今回やじま先生の、ネーム戻しをしました。
ネーム戻しについては下の動画を見てください
今回はやじまけんじ先生の"あなたは尊い"の18p目です。下が18ページを僕がネーム戻しした画像です。
細かく気付いたところを解説します。まず1コマ目
このコマは舞台となる小屋をアオリ気味に捉えて、しかも小屋の下の部分を多く取る構図になっているのですが、この下半分の空間には、小屋に向かっての集中線があり、よくホラー映画である物陰から何者かが忍び寄る構図になっています。ここは前のページからシーンが変わっているので、サスペンスチックなシーンを冒頭に持ってくると、シーンが変わっても惹きつけてします感じがします。

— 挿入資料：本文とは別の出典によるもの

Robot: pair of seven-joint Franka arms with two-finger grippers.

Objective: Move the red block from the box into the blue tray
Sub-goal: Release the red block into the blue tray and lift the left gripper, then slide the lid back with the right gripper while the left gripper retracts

小屋から聞こえくる。コンという音もなんの音だろうという感じで謎を感じさせて引き込むコマとしてはすごいなあと思いました。
2コマ目に、このシーンの登場人物が出てきます。斧を担いでますが、彼女の目は普通な感じなので、薪割りなどのただの作業なのだとわかります。ふーというため息も、いつもの作業なんだけど、少し疲れた感じなんだろうなというのもわかって来ます。彼女の日常の一コマなんだろうなというのが捉えられます。
ここで、日常に忍び込む何かが登場します。彼女の視線が物音に向けられます。ここで注目したいのが、コマの側に立っている彼女の視線が左側に向けられていることです。書籍のマンガは、右から左に読むため、右から左の動きは視線が流れてしまうのですが、この何事か起こった事件だというところで、キャラクター視線を左側に向けているので読者の視線も一度止まって、左側の物音に向けられます。このことにより、事件が起こるぞというコマが読者の印象に残るんですね。また彼女の顔が半分しか描かれてないのも、読者に不安要素を吐き出させるテクニックですね。
彼女の中での疑惑が描かれているコマですね。どっちに転ぶかわからないという状況が一番ハラハラドキドキを生むんです。多分いつも猪に悪さされているのでしょう。また今度も猪か?と真っ先に彼女の疑惑の対象が猪になるんですね。これが次のページで違うことがわかるのですが、この彼女の想像を超えるところがとてもドラマチックになるため、この猪かもという、読者に対するミスリードは、大事なコマになってきます。なので先ほどの3コマで一度読者の視線を止めるそしてミスリードを注ぐというのは、サスペンスを引き出すテクニックですね。そして彼女のバックが普通の背景から黒バックに切り替わっているので、こういうところも読者の視線を止めるというテクニックになってるんですね。